SAVOY — The Savoy Village Board passed three motions Wednesday night directing its staff on how to handle recreational marijuana sales once it becomes legal in Illinois next year, but no final decisions were made.
First, trustees voted 4–2 to direct staff to prepare an ordinance allowing the city to tax cannabis sales at 3 percent.
Next, village President Joan Dykstra broke a tie by voting in favor of a motion to direct staff to prepare an ordinance that would likely require special-use permits for any new dispensaries.
And finally, the board unanimously passed a motion to direct staff to prepare an ordinance to prohibit recreational marijuana sales.
After the meeting, village Manager Dick Helton said the board will vote on each of these motions at future meetings.
While the board didn’t make a final decision, some members said they wanted to make it clear that they weren’t in favor of recreational-marijuana sales.
“We wanted to make sure all our bases were covered legally and still send a message that we, at this point, are not inclined to allow the sale of recreational marijuana,” Dykstra said.
Even if the village allowed dispensaries, requiring a special-use permit would give the board a say if one wanted to open in Savoy.
“A special-use permit would have to go through the planning commission and get approval from them and the board and whatnot, so we would have definite control,” Dykstra said.
Trustee Dee Shonkwiler voted against the motion for the 3 percent sales tax, which some others voted for just so the village would have it on its books in case dispensaries opened in the future.
“I know that as a trustee, I’m perhaps supposed to separate my moral feelings from my fiscal feelings, but this is one matter that I just cannot do that,” he said.
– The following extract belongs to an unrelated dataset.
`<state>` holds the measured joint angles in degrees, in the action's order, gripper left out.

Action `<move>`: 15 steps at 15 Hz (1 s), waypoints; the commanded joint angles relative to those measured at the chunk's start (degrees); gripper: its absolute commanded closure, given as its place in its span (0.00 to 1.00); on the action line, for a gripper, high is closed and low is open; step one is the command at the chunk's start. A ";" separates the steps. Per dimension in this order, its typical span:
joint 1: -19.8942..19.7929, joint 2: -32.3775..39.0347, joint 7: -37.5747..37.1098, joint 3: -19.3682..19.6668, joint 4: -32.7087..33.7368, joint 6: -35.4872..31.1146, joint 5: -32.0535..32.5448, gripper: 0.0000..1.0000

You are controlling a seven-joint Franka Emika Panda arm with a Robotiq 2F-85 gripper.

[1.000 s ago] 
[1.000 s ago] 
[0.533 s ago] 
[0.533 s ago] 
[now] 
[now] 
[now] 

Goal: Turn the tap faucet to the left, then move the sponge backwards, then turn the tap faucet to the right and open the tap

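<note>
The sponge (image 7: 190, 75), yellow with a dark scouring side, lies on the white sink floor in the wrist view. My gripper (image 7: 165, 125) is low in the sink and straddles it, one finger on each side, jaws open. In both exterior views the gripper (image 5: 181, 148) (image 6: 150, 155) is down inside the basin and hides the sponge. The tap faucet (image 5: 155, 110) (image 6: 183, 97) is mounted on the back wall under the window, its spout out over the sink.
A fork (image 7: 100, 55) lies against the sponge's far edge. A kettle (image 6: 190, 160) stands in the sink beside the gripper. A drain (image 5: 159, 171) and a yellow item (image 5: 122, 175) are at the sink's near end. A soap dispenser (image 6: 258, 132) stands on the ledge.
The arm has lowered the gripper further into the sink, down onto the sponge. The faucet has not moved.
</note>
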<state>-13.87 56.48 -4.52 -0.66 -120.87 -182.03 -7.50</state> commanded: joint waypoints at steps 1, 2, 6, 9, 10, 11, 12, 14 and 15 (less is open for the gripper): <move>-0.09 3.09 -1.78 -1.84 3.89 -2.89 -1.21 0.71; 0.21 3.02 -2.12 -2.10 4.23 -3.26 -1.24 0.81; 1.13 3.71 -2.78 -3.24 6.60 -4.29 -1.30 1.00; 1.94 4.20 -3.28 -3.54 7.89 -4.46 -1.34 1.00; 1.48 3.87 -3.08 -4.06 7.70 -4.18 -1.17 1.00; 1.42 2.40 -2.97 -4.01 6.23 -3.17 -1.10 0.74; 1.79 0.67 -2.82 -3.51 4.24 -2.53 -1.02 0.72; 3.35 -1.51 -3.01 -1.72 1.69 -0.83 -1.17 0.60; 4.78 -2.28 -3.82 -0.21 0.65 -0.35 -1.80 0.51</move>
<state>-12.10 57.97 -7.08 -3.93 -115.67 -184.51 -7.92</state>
Trustee A.J. Ruggieri, who also voted against the sales-tax motion, said despite the mix of opinions at a study session earlier this month, he felt the community was opposed to recreational-marijuana sales.
“In subsequent communications with citizens, whether it be in person or on Facebook, it is a close call, but the majority clearly, I feel, does not support it,” he said.
Helton said the ordinance to enact a 3 percent sales tax could come up for a vote as soon as next week, but staff will need time to work on the others.
“The other two issues, probably the first part of November,” he said. “It’s going to take us some time.”